## Recorded data
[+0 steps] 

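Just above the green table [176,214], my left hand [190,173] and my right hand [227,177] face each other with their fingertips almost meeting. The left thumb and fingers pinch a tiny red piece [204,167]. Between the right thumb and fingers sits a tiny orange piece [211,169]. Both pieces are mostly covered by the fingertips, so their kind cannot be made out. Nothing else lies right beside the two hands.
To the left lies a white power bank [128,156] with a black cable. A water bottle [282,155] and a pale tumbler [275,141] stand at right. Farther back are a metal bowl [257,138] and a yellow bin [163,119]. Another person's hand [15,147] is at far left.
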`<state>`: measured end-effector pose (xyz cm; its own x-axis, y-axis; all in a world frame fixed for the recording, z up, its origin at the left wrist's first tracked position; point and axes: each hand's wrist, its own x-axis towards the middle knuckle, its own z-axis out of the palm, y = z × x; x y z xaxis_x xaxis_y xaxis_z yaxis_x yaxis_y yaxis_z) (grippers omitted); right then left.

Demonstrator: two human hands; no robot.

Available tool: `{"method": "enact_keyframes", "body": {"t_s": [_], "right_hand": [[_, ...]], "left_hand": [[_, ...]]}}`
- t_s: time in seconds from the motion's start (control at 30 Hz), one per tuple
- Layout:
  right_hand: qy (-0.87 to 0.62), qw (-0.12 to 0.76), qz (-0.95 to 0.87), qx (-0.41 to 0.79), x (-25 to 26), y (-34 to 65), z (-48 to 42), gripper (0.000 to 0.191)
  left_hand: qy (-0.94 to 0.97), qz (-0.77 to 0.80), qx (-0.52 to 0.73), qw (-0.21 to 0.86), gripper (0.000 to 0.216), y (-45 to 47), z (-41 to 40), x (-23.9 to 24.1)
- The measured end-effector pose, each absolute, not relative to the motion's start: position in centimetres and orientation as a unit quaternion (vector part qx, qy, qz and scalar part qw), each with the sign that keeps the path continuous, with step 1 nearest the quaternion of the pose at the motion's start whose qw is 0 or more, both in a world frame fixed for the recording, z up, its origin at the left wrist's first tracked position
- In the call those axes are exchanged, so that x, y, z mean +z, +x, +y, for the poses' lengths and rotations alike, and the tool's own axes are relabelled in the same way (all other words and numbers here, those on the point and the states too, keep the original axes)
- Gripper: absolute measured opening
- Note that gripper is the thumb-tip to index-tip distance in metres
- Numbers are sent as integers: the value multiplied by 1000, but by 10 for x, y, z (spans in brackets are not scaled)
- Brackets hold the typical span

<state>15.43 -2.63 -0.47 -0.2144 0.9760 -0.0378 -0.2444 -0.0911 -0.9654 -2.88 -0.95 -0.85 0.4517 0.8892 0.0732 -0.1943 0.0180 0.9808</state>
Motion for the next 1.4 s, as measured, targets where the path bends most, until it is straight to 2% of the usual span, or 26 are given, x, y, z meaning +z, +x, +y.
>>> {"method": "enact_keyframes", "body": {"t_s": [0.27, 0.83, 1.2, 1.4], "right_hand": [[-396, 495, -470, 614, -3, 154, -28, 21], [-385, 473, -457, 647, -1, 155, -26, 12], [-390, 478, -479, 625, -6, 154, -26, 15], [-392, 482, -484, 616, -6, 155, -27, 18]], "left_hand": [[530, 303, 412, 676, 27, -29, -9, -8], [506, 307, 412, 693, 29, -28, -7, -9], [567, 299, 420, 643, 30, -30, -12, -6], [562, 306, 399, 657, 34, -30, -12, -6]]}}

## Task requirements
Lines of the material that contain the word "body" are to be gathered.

## Task solution
Available tool: `{"method": "enact_keyframes", "body": {"t_s": [_], "right_hand": [[_, ...]], "left_hand": [[_, ...]]}}`
>>> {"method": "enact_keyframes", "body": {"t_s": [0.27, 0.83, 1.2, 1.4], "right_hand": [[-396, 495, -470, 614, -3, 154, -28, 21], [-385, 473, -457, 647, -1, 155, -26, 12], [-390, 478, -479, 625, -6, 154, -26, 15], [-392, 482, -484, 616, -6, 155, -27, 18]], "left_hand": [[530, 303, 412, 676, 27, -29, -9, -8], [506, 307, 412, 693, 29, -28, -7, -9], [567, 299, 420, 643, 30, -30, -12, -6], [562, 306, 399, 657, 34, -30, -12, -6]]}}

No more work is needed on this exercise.